The goal of the day was to dig a trench from that hydrant all the way to the "Back 40" and install an identical hydrant back there.  Back 40 is what I call the area behind the garage, where the veggie garden will be.  To you city folk, Back 40 is a play off of North 40 or South 40, etc, which refers to the 40 acres of farm field on the north or south part of your section of land. It is a term dating back to the pioneer days on the prairie, I imagine.  My Back 40 refers to the 40 feet by 40 feet on our 0.12 acres of homestead in the middle of Salt Lake City.  I want a farm hydrant back there so we can have year-round water in that location so I can grow stuff in cold frames even while we have freezing temps at night. True homesteader spirit!

So we laid in the blue plastic pipe and the electrical wire for the timer. This step included plenty of hand digging by me, the unskilled laborer, to find and excavate under the power line from the house to the garage. The power line conduit is visible here in the foreground cutting diagonally across the trench above the blue pipe.


Here's a close up. It doesn't look it, but there is 10 inches of space between the two lines.
Then we started back filling.
While the base of the hydrant was dug up, we T-ed up after the the stop and waste valve and installed a valve box for the future sprinkler system. 
Aaron installed the timer in the garage while I back-filled both by hand, and, Joy o Joy, using the mini ex. I had been wanting to run one of these things forever!  It was so much fun, I think I might rent one just for the hell of it and go out to an empty field for a day.  $250 per day is cheap therapy if you ask me!  The machine was pretty easy to use, but I have a new appreciation for backhoe operators everywhere.

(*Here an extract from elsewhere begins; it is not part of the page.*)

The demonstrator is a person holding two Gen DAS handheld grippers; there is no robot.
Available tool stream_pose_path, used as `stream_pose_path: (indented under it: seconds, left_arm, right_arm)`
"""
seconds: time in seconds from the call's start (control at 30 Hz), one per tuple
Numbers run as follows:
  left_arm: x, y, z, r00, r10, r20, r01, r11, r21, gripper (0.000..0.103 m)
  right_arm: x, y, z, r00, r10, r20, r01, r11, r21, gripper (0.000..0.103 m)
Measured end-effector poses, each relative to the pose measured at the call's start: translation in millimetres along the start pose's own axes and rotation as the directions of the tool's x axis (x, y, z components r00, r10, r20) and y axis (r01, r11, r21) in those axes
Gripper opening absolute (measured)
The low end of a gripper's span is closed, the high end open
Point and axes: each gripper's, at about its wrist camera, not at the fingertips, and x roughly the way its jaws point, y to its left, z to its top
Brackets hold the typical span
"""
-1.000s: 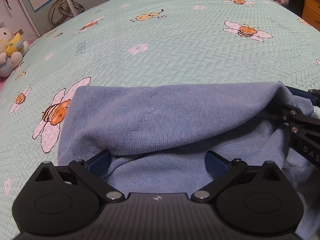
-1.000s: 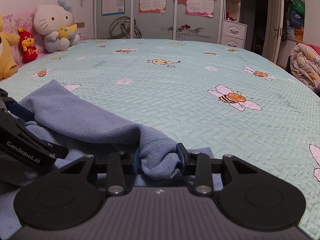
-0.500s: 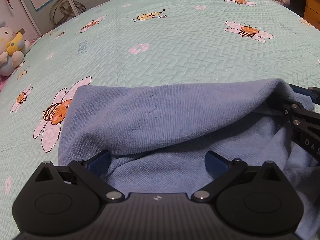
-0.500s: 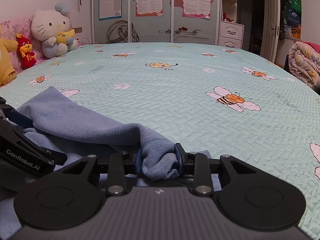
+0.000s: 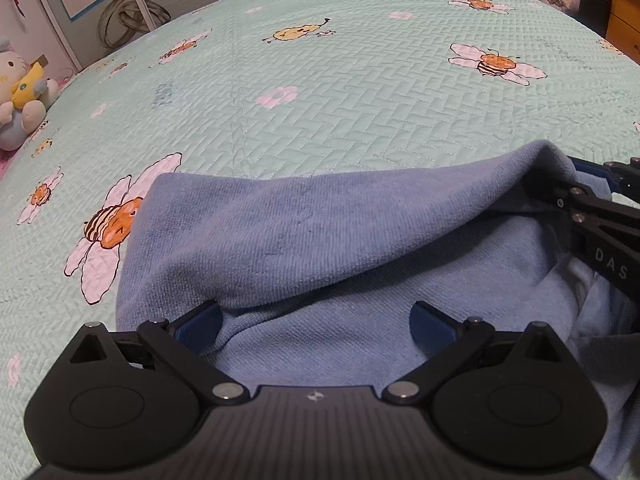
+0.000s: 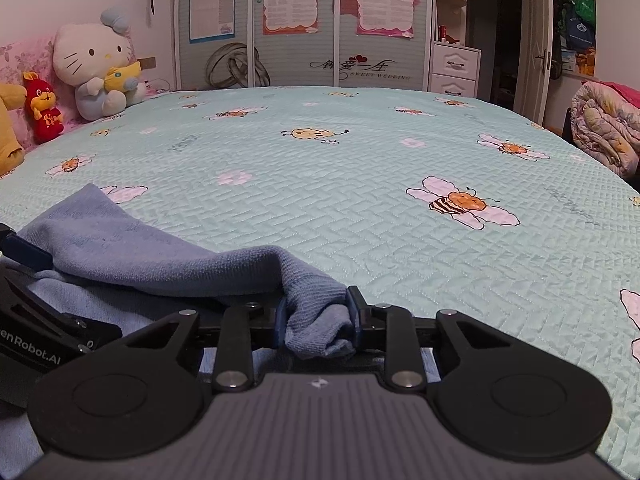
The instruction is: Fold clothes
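A blue terry cloth garment (image 5: 304, 236) lies on the mint bedspread (image 5: 320, 92), its far part folded back over the near part. My left gripper (image 5: 316, 322) is open just above the cloth's near layer, holding nothing. My right gripper (image 6: 316, 318) is shut on a bunched corner of the blue cloth (image 6: 160, 256) and lifts that corner a little off the bed. The right gripper also shows at the right edge of the left wrist view (image 5: 576, 204), and the left gripper's body shows at the left edge of the right wrist view (image 6: 28, 320).
Plush toys, among them a Hello Kitty (image 6: 96, 68), sit along the bed's left edge. A wardrobe with posters (image 6: 304, 24) stands behind the bed. A rolled quilt (image 6: 604, 128) lies at the right. A wooden cabinet (image 5: 624, 16) stands by the right side.
My right gripper has raised the held corner slightly, so the folded layer slopes up more to the right. The left gripper has stayed open in place.
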Motion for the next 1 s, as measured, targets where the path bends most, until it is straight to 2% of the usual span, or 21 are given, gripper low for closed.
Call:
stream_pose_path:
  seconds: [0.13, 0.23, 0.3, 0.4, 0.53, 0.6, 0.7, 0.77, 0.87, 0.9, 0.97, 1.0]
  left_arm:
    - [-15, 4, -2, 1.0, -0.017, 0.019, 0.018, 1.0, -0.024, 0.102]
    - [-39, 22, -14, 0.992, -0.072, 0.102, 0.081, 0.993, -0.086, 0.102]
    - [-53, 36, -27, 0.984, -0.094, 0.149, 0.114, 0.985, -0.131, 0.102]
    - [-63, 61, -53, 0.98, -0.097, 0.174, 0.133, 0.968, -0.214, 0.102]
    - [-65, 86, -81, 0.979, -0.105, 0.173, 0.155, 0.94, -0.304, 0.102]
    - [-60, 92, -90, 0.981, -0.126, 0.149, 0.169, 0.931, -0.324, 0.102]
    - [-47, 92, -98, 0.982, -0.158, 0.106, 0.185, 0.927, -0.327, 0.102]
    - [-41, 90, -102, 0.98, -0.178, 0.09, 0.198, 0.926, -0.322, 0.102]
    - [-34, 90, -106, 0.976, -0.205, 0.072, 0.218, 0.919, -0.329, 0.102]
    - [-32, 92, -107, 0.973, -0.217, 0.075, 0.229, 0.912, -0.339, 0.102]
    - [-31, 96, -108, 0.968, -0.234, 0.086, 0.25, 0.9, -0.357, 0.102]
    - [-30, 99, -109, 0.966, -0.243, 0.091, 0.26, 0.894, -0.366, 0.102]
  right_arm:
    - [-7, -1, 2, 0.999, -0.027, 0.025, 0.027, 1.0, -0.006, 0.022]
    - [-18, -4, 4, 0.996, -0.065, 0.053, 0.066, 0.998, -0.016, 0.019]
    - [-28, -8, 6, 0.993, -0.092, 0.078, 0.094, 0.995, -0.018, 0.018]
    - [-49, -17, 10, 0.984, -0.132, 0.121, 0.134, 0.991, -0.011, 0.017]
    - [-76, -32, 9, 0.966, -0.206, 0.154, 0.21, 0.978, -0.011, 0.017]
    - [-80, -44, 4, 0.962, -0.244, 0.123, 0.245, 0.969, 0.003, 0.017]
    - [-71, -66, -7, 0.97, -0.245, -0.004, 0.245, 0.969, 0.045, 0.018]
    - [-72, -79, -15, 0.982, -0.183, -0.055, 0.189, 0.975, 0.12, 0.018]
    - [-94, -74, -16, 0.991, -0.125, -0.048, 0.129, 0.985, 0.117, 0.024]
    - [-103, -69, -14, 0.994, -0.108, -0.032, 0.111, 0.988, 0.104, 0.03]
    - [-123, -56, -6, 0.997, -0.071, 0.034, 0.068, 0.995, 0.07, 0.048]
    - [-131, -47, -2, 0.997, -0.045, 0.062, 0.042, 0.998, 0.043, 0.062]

We worked until dusk but didn't get everything done.

By the next day we had the trench back filled to about 10 inches deep and had laid in the 1" PVC branch for the drip system in the garden.

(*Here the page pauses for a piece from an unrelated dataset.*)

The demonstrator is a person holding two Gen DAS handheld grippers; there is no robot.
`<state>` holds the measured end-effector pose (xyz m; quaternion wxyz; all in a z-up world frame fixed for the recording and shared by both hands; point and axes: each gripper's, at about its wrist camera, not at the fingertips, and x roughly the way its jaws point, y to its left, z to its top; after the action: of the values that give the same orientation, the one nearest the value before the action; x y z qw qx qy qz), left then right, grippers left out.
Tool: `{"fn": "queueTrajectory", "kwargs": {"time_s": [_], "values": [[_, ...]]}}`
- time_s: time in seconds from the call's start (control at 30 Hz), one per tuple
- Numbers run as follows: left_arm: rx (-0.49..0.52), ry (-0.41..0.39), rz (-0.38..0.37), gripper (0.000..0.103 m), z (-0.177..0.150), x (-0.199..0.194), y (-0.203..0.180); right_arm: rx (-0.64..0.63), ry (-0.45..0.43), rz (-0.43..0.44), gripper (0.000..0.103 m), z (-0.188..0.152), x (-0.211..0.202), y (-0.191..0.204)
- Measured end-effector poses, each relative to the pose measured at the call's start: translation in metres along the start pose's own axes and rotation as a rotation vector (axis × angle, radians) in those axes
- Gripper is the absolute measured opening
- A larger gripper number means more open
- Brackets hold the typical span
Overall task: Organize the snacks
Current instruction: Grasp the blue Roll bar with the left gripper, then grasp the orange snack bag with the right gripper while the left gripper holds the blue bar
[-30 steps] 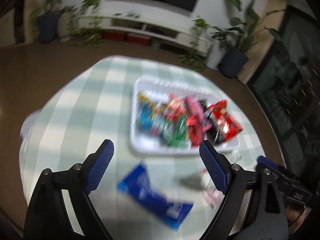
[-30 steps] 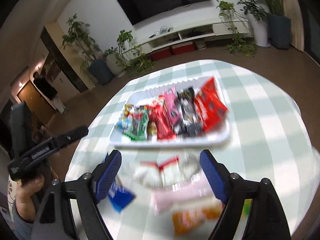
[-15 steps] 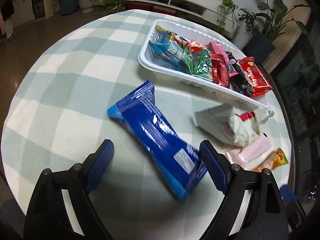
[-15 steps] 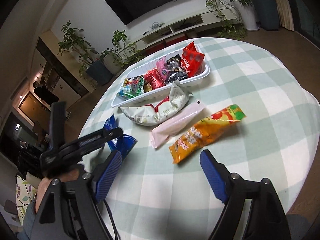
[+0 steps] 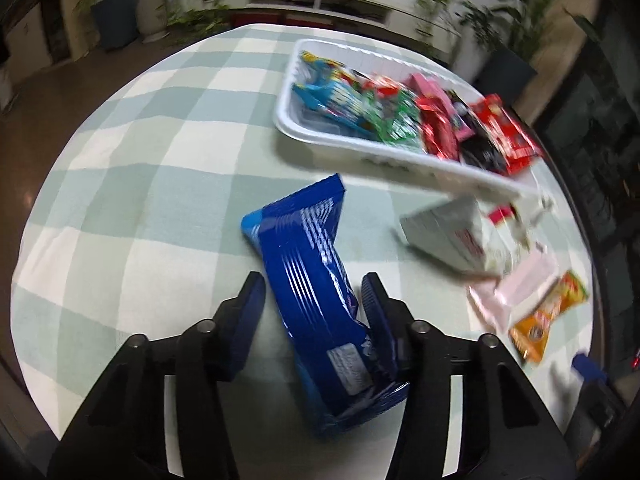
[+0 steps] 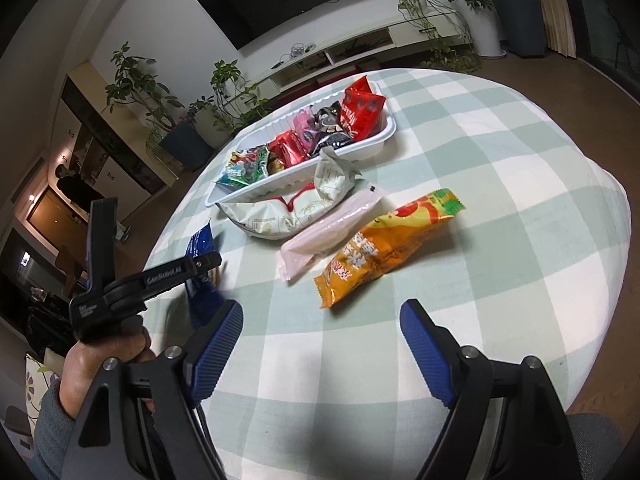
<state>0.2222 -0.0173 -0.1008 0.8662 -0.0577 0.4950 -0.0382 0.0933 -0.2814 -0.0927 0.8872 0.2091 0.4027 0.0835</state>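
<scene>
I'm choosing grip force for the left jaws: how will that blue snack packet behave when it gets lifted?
The blue snack packet looks glossy, so it may slip between the jaws. It is long and gripped near one end, so the far end will probably droop. Its film already creases by the left gripper, which suggests soft, crushable contents; a gentle squeeze seems safer.

The left hand-held gripper [image 5: 314, 304] has narrowed around the blue snack packet [image 5: 316, 280].
</scene>
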Motion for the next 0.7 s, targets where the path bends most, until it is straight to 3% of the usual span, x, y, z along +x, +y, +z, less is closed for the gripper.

As long as we had the trench there, I figured I'd throw down a drain pipe just under the surface from the downspout on the front of the garage back to the Back 40. This way, the drainage from half the garage roof won't run on top of our future patio. I reused some pipe we had and only had to shell out $20 in additional parts.

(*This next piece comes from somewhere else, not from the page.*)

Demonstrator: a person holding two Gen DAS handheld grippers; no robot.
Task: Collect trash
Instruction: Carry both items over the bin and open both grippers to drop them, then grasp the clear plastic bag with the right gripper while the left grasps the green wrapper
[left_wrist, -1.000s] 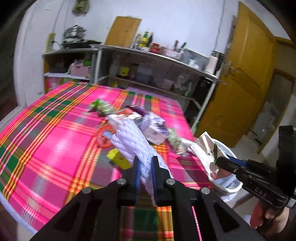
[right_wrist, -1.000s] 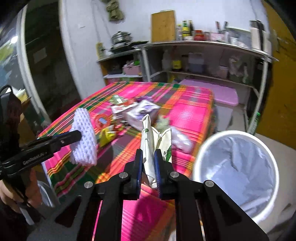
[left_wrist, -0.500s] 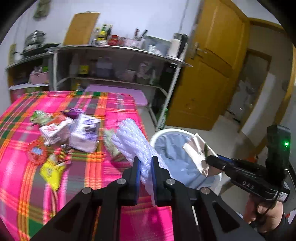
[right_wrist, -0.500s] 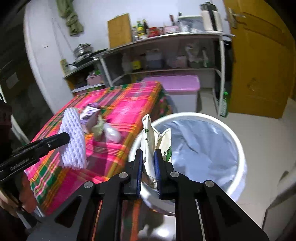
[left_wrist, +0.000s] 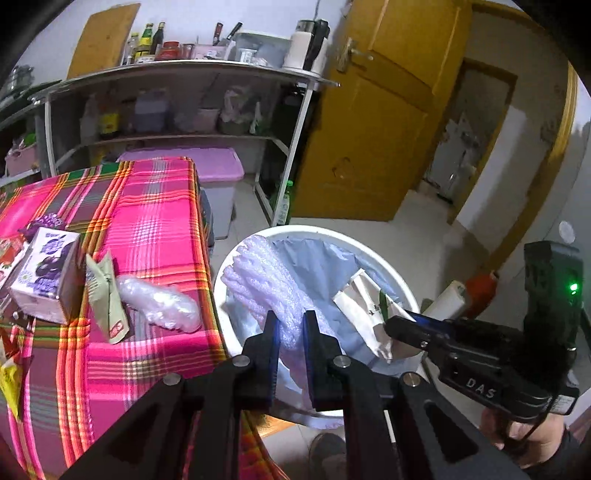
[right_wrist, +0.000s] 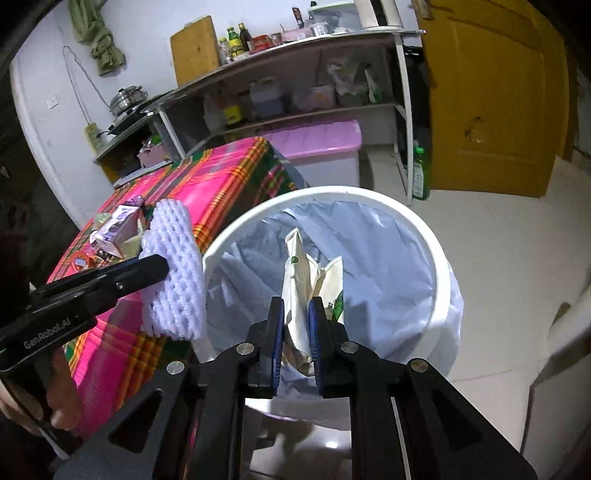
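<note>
One plaid tablecloth (left_wrist: 147, 221), white bin (right_wrist: 439, 266), yellow door (left_wrist: 388, 129)

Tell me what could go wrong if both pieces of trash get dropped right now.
1. The foam net in the left hand-held gripper hangs by the bin rim nearest the table; in the right wrist view it looks partly outside, so it might catch the rim or fall out.
2. The paper wrapper in the right hand-held gripper is crumpled between the pads and may cling when released.
</note>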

The addition of all that wonderful moisture earlier in the week certainly added an element of slippery to the job. I made a huge mess of the yard, but when Drew arrived home on pre-Halloween night, he found a happy, dirty wife!



The trench is almost back filled now, but I want to let the topsoil dry out a bit more before finishing the job.  The rental company neglected to pick up the mini excavator on Saturday, so, Lucky Me, I got to play with it some more.  On Monday morning, I decided to rearrange some of the rocks we had already rearranged back in June.  Here is a video of my slow and determined rock handling. 



Did I mention I am happiest when moving rocks around in the backyard?  That was happiness squared.

2 comments:

  1. Julie,

    We own a mini excavator as well as lots of other earth moving equipment. Our mini has a thumb on it that makes moving rocks a lot easier. You would have lots of fun here playing with all our toys.
    Jeanie

    ReplyDelete
  2. Jeanie, I will consider my next Portland trip to your place as a spa vacation.